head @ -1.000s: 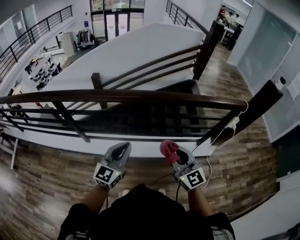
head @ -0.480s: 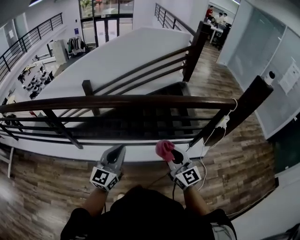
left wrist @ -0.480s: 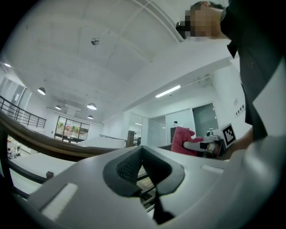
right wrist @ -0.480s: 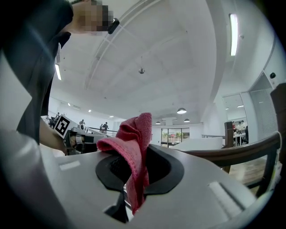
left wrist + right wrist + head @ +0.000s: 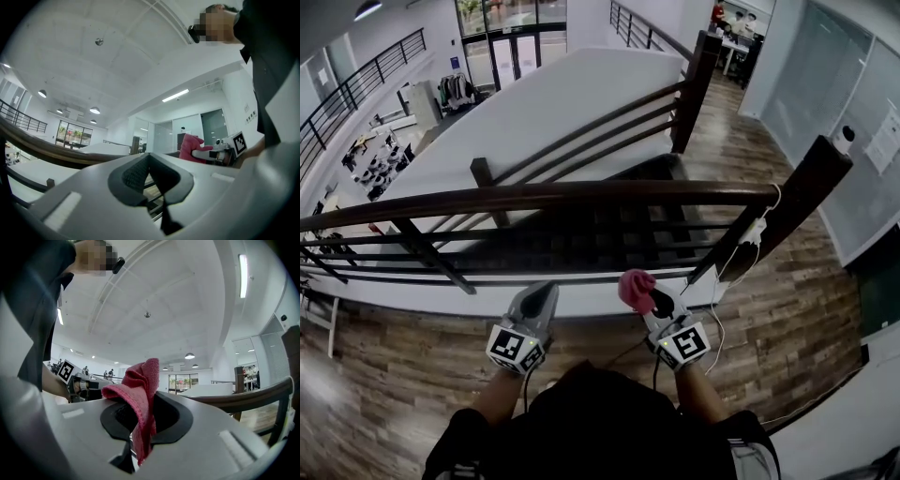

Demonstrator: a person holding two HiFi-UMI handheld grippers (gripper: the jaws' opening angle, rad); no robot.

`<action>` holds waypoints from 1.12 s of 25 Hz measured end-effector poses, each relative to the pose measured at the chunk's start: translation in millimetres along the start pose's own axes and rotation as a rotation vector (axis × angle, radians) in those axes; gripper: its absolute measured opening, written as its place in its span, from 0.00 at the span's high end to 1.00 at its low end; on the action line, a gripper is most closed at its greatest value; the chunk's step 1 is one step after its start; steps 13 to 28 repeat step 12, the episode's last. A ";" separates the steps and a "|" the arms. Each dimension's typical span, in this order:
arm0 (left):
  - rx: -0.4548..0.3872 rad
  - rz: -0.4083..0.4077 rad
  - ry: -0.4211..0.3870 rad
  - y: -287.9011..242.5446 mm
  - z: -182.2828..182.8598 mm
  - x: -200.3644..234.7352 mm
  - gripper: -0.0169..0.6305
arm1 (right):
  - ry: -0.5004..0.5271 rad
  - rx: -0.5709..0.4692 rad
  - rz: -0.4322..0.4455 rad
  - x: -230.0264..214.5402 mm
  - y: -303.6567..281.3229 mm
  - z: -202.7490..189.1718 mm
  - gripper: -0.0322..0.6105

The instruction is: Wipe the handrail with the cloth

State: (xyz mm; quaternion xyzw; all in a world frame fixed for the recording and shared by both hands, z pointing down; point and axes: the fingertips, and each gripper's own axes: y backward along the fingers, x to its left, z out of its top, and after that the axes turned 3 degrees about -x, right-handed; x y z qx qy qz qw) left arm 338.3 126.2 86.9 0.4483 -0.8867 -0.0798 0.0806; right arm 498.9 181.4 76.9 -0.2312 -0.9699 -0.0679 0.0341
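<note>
A dark wooden handrail [image 5: 544, 196] runs left to right across the head view, above thin dark rails. It also shows as a brown band in the right gripper view, handrail [image 5: 243, 397], and in the left gripper view, handrail [image 5: 47, 152]. My right gripper [image 5: 649, 295] is shut on a pink cloth [image 5: 635, 287], bunched at its tip, pink cloth [image 5: 138, 399]. My left gripper [image 5: 540, 302] is shut with nothing in it. Both grippers hang below and short of the handrail, pointing at it.
A dark newel post [image 5: 797, 202] rises at the right end of the handrail, with a white plug and cable [image 5: 752, 234] hanging on it. Behind the rail a stairwell drops, with a white wall [image 5: 544, 112]. Wood floor [image 5: 384, 375] lies underfoot.
The view has shifted a little between frames. Both grippers hold much the same place below the handrail, the right one still carrying the cloth.
</note>
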 end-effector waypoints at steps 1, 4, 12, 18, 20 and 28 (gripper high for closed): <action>-0.001 0.003 0.000 -0.5 0.8 1.0 0.97 | 0.006 -0.005 0.004 0.5 -0.4 1.1 0.87; -0.004 0.009 0.001 -2.0 1.7 3.2 0.97 | 0.001 0.029 -0.006 -2.3 0.6 -4.4 0.87; -0.017 0.024 0.051 -1.1 -0.9 9.4 0.97 | -0.033 -0.016 0.003 -0.1 -6.9 -8.2 0.88; -0.017 0.024 0.051 -1.1 -0.9 9.4 0.97 | -0.033 -0.016 0.003 -0.1 -6.9 -8.2 0.88; -0.017 0.024 0.051 -1.1 -0.9 9.4 0.97 | -0.033 -0.016 0.003 -0.1 -6.9 -8.2 0.88; -0.017 0.024 0.051 -1.1 -0.9 9.4 0.97 | -0.033 -0.016 0.003 -0.1 -6.9 -8.2 0.88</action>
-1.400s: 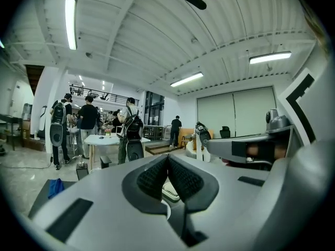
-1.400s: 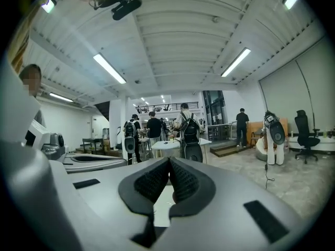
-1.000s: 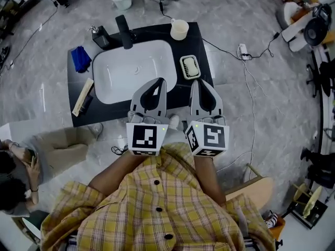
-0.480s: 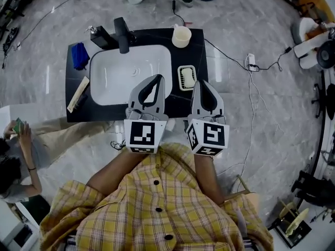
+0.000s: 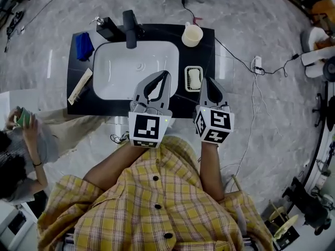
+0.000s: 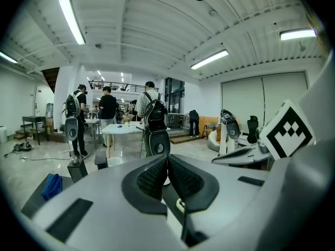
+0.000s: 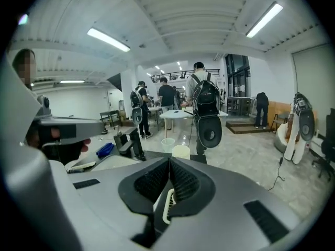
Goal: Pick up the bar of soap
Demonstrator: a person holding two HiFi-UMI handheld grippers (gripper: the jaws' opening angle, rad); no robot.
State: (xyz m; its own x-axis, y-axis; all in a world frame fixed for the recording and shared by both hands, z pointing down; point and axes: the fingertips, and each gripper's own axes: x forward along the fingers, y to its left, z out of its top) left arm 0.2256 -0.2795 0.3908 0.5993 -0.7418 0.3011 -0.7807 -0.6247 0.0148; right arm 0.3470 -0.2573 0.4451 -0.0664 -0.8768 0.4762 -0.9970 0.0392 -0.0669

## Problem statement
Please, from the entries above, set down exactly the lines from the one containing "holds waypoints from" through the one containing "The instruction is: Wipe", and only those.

## Response to this exercise
`<action>` holds waypoints from 1.12 s of 25 Hz measured end-effector poses, each relative to the pose measured at the chunk's start: translation in millimetres along the start pose's own axes and rotation as a rotation vector (axis × angle, radians) in those axes; gripper: its absolute measured opening, written as its place in its span, from 0.00 at the span's high end to 1.00 at its low end; on the action line, a gripper is most closed at its greatest value; the chunk's step 1 is one step after its start; steps 13 to 28 repeat step 12, the episode's last. A ";" separates the steps and a "|" the arms. Each dimension's typical span, in this order:
arm0 (left):
  - rx: -0.4548..0.3872 rad
  - rz: -0.4083..0.4077 rad
  - ry: -0.4211..0.3870 rad
  - y: -287.9011..242.5446 mm
  - z: -182.2828..182.8598 mm
  - x: -200.3644..234.7352 mm
  - gripper: -0.0169..0.6305
arm1 (right):
  - ry: -0.5004..0.5271 rad
  - rx: -0.5709..0.4692 rad
  - rz: -0.4322..0.4455 rad
  - x: -230.0264..214.5402 mm
  - y: -303.6567..281.3229 mm
  - z: -202.7490..189.1718 mm
  - gripper: -0.0322..0.6105

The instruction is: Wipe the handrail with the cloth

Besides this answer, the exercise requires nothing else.